Read Matthew 27:57–66
ALSO IN SCRIPTURE
“You have taken away my companions and loved ones. Darkness is my closest friend.” (Psalm 88:18 NLT)
Altars reveal what we worship. Some are obvious—raised platforms of stone and flame. Others are quieter, constructed in systems, reputations, loyalties, and assumptions. Lent is a season of holy examination. It calls us to look closely at what we have built, what we defend, and what we trust. In this series, we conduct an audit—not of budgets or buildings, but of allegiances. Lent strips away every false altar until only Christ remains.
Part 19: The Altar of Certainty. Holy Saturday is quiet. Not peaceful, not resolved—just quiet. It is the kind of quiet that settles in after something has ended, when there is nothing left to do and nowhere left to go. It is the kind of quiet that feels final.
Jesus is in the tomb. The stone is set. The work of Friday appears complete.
And the disciples? They are nowhere to be found. The ones who followed, who heard, who said they would stay—none of them are at the tomb. They may be questioning what has happened—despite being given the explanations by Christ—but they are not standing watch. They are not resisting the finality of it.
They may not be at the tomb… but the tomb is where they are stuck.
Not out of malice or indifference, but out of fear, grief, and disorientation. It is a deeply human response—and yet, it leaves something behind. It leaves a vacuum.
Because while they are absent, the system is not.

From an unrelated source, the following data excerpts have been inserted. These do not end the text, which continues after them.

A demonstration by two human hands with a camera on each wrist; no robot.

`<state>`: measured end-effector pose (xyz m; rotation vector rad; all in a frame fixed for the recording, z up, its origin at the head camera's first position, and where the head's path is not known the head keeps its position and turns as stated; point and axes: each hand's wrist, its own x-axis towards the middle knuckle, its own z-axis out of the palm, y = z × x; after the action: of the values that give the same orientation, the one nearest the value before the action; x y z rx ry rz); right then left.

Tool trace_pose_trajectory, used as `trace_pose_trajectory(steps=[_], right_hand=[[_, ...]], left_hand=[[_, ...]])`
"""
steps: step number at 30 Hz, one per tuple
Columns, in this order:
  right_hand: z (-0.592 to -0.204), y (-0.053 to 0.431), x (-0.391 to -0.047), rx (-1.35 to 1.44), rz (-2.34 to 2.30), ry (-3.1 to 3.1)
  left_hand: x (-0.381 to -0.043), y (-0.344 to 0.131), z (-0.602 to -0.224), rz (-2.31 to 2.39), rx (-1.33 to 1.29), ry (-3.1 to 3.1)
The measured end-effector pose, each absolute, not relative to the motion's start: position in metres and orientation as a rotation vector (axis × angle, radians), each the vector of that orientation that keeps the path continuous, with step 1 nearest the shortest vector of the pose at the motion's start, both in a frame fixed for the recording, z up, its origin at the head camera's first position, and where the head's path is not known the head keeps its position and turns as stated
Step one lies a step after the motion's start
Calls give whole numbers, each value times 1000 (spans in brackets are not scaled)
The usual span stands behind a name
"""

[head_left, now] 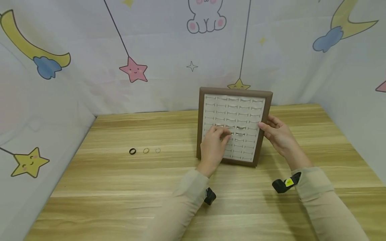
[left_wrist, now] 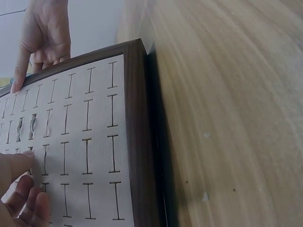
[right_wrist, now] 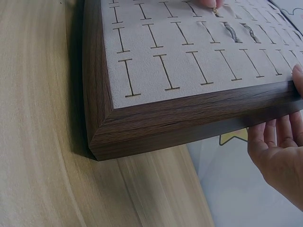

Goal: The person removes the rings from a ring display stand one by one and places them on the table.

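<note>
A ring display board (head_left: 251, 140) with a dark wood frame and pale slotted padding stands tilted up on the table. My left hand (head_left: 213, 144) is at its middle rows, thumb and forefinger pinching a small gold ring (right_wrist: 215, 10) at a slot. Beside those fingertips, two silver rings (head_left: 240, 128) sit in neighbouring slots, their patterned bands showing in both wrist views. My right hand (head_left: 278, 135) grips the board's right edge, thumb on the front and fingers behind the frame (right_wrist: 199, 120). In the left wrist view, the left fingers (left_wrist: 16, 165) hide part of the slots.
To the left on the wooden table (head_left: 120, 187) lie a black ring (head_left: 132, 151), a gold ring (head_left: 146, 150) and a thin pale ring (head_left: 158, 150) in a row. A printed cloth (head_left: 163, 43) hangs behind the board and along both sides.
</note>
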<state>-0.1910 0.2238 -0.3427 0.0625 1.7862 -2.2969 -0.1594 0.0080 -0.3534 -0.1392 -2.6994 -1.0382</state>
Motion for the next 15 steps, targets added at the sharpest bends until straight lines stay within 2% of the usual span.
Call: trace_pose_trajectory(steps=[15], right_hand=[[-345,223,-192,36,-2350,1755]], left_hand=[[-159,3,-354,-1100,-184,-2675]])
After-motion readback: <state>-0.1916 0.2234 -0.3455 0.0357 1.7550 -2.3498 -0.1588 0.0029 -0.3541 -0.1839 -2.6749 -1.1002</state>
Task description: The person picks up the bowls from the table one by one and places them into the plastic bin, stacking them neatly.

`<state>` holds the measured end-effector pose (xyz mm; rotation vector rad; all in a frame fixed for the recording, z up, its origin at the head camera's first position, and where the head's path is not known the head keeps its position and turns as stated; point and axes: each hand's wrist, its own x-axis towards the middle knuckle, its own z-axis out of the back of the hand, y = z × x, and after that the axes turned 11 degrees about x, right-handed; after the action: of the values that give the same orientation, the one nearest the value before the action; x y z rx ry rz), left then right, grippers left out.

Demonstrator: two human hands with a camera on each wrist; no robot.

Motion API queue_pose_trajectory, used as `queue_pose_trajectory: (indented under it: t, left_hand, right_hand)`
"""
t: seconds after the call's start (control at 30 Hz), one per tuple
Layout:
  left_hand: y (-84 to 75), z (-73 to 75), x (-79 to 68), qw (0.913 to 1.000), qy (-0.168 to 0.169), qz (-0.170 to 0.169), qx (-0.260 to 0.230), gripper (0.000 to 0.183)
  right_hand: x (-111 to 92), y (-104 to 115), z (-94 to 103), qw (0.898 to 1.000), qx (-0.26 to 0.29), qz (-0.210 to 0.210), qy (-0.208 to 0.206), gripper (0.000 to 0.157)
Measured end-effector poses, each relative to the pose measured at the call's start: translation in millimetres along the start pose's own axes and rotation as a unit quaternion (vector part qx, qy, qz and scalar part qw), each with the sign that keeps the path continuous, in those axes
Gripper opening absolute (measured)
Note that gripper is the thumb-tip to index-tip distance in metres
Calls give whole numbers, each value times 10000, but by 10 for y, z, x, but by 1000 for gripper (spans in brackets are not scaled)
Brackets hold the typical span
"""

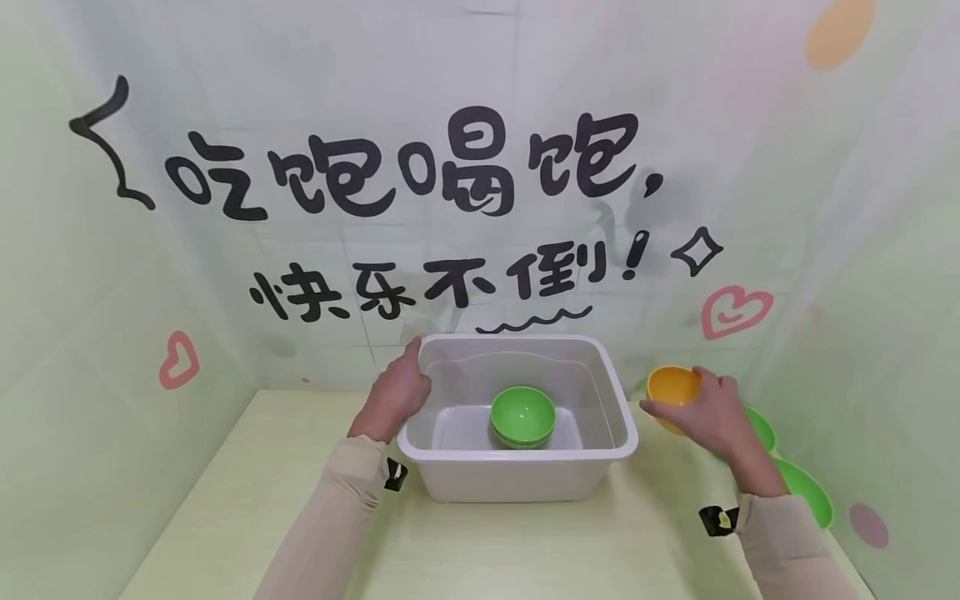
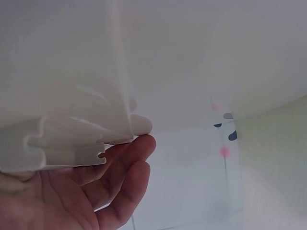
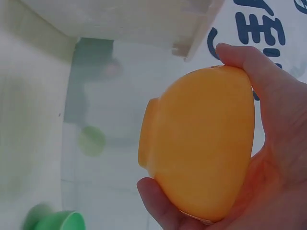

The authorities return to Pilate, not to revisit the decision, but to reinforce it. They remember what others have forgotten. They anticipate what others no longer expect. They ask for the tomb to be secured—not because they believe, but because they want certainty.
So the stone is sealed. A guard is posted. The outcome is protected. What was done on Friday is now made official on Saturday.
The tomb wasn’t just sealed by authorities. It was left unchallenged by everyone else.
And in that absence, certainty settles in. Not because it has been proven, and not because it is true, but because no one remains to question it. Sometimes certainty does not need to be established. It only needs to be left alone.
This is the quieter danger—not violence, not confrontation, not even deception, but the slow, steady acceptance of what appears final.
And if we are honest, we know this space. The moments after the decision has been made, after the outcome has been declared, when speaking up feels pointless and hope feels unrealistic. When stepping forward feels too costly, we step back. We go quiet. We tell ourselves there is nothing left to do.
And in that silence, things settle that were never meant to.
Holy Saturday is not just about what was done to Jesus. It is about what happens when those who know the story go still—when truth is not denied, but simply not spoken, and when presence gives way to absence.
Not because people stopped caring. But because they stopped showing up. And in that space, the altar of certainty takes hold.
THOUGHT OF THE DAY
Certainty often settles where truth is left unspoken.PRAYER
God, meet us in the quiet places where we have stepped back and gone silent. In our fear, our grief, and our uncertainty, draw us near again. Give us courage to remain present when it would be easier to disappear, and to trust that even in silence, You are still at work. Amen.